Don't Be Fooled by "Heat Resistance": HJT Isn't a Cure-All for High Temperatures

· Extreme Heat + High Humidity (e.g., sultry days before typhoons in coastal areas): Moisture absorption by the HJT's amorphous silicon layer could affect performance, though improved encapsulation (using POE film) has largely solved this issue.

· Installation Tilt Angle Too Small (15°): Modules too close to the roof poor heat dissipation Both HJT and PERC will lose power—regardless of cell type, leaving adequate ventilation gaps (5-10cm) during installation is crucial.

· Budget Too Tight: If you only plan to live there for 10 years, the extra money earned by HJT might just cover the price difference; but for 20+ years, it's "money for nothing".


Bifacial Generation


The rear of traditional monofacial modules is largely useless, maybe catching some scattered light, generating little power. But HJT heterojunction cells are different; their rear is a genuine "second power generation panel". A household in Hangzhou installed 10kW HJT and earned an extra 600 RMB annually from the rear; a villa in Hainan was even more exaggerated, with the rear contributing nearly 15% of total generation.


How Much Can the Rear Generate? It Depends on the Ground Cover

The core of HJT bifacial generation is the "bifaciality factor"—the proportion of light energy received and converted by the rear side. Most modules on the market have a bifaciality of 70%-80% (e.g., PERC); HJT directly achieves over 90% (lab data 92%, mass production stable 90%+).

Different ground materials have varying reflectivity:

· Grass: Leaf reflection + soil scattering, reflectivity ~15%;

· Concrete/Tiles: Light color, flat surface, reflectivity 20%;

· White Wall/Snow: Strong reflection, reflectivity can reach 80%.

Take a 10kW HJT system (20 x 500W modules) as an example:

· Grass scenario: Reflected light allows each module to generate 35W more (500W × 7%), 20 modules = 700W more. Based on 4 sun hours/day, that's 2.8 kWh more per day, 1022 kWh more per year.

· Concrete scenario: Rear generates 40W more per module (500W × 8%), 20 modules = 800W more, 3.2 kWh more per day, 1168 kWh more per year.

· White Wall/Snow: Rear generates 60W more per module (500W × 12%), 20 modules = 1200W more, 4.8 kWh more per day, 1752 kWh more per year.

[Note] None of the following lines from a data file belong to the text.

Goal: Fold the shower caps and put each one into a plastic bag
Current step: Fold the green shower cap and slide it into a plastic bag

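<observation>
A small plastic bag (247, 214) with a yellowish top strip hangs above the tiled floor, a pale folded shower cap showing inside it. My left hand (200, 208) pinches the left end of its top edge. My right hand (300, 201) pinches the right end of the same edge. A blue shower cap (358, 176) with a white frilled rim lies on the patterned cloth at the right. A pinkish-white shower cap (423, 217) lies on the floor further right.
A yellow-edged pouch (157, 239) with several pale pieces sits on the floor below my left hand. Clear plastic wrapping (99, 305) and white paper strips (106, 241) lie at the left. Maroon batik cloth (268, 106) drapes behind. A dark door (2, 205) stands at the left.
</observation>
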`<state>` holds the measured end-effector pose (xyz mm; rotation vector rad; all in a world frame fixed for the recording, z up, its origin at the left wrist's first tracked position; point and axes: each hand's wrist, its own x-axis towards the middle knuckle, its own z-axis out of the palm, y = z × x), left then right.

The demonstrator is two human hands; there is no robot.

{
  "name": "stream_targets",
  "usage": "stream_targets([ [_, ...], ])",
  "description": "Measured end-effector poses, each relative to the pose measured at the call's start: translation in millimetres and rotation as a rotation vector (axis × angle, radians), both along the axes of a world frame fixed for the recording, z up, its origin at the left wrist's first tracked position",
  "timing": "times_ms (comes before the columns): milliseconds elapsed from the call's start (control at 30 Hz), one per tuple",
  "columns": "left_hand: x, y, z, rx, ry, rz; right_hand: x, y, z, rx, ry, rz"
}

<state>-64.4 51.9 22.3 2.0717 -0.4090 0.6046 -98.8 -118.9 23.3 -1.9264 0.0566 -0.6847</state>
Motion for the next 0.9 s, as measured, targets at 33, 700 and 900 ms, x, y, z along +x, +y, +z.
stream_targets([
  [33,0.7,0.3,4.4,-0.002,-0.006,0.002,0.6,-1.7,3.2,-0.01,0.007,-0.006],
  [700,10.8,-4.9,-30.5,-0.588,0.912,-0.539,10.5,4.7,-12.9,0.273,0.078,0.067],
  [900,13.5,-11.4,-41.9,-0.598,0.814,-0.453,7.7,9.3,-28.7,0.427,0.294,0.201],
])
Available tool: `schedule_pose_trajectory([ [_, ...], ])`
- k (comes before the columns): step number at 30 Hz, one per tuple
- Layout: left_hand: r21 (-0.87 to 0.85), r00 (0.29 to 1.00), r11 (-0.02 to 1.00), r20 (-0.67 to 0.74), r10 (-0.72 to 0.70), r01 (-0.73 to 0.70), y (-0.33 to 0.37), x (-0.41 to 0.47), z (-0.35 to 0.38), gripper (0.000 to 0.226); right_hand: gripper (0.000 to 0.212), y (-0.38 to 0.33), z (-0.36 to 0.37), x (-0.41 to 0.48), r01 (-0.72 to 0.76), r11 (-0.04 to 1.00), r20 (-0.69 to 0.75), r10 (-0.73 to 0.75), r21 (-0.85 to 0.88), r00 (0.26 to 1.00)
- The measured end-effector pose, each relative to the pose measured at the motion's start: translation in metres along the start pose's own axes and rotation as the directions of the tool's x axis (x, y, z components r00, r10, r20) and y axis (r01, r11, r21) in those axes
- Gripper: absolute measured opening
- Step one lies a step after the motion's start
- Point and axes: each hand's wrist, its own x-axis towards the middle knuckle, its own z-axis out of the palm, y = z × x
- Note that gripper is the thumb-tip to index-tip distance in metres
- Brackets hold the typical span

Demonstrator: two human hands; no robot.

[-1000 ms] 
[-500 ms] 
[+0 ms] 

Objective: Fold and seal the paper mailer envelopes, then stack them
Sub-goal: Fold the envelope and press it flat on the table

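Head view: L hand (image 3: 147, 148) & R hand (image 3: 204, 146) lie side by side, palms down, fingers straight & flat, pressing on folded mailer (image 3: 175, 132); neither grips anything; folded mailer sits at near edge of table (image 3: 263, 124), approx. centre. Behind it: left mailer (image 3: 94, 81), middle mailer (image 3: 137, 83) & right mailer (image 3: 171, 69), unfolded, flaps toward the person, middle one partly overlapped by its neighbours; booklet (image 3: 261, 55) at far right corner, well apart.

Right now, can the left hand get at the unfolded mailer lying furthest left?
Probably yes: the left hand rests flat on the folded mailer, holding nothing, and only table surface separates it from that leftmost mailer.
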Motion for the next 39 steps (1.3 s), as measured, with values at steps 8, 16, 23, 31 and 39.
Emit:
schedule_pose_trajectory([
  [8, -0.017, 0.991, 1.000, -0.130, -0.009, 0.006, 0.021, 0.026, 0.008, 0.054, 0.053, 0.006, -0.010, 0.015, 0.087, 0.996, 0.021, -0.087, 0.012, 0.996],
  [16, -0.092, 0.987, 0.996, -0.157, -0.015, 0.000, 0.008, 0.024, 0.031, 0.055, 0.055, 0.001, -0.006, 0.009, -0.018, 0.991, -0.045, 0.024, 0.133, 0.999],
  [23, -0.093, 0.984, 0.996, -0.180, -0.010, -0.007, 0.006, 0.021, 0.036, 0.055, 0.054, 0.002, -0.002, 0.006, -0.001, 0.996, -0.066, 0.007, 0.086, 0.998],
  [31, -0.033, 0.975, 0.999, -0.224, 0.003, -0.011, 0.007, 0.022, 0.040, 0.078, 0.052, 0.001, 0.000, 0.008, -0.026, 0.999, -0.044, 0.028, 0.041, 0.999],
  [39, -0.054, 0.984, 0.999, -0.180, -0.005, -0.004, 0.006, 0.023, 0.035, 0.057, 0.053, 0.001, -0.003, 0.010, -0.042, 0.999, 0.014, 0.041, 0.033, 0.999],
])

For example, if there are parapet walls, AC units on the roof, or occasional shading from nearby trees blocking the front, the rear can compensate. A household in Suzhou had a large tree on the west side of their roof, shading 30% of the front in the summer afternoon. The HJT rear, receiving ground-reflected light, compensated for 80% of the loss. Annual generation was 12% higher than the neighboring PERC system.


Rear Generation Isn't "Free"; Structural Design is Key

Why is HJT's rear so capable? It's not just about adding a film; it starts with the cell structure. Traditional modules have a metallic backsheet, basically opaque; even if light hits it, it can't penetrate. HJT's rear has a Transparent Conductive Oxide (TCO) layer, like "glass" allowing light to penetrate to the back of the silicon wafer, where carriers are collected by the amorphous silicon passivation layer to generate electricity.

HJT can generate electricity on both sides, and there's no "rear efficiency discount" — lab tests show HJT front efficiency 25.2%, rear efficiency 24.8%, almost no attenuation. PERC can't do this; rear efficiency is only about 80% of the front because the rear metal layer blocks light and has higher recombination losses.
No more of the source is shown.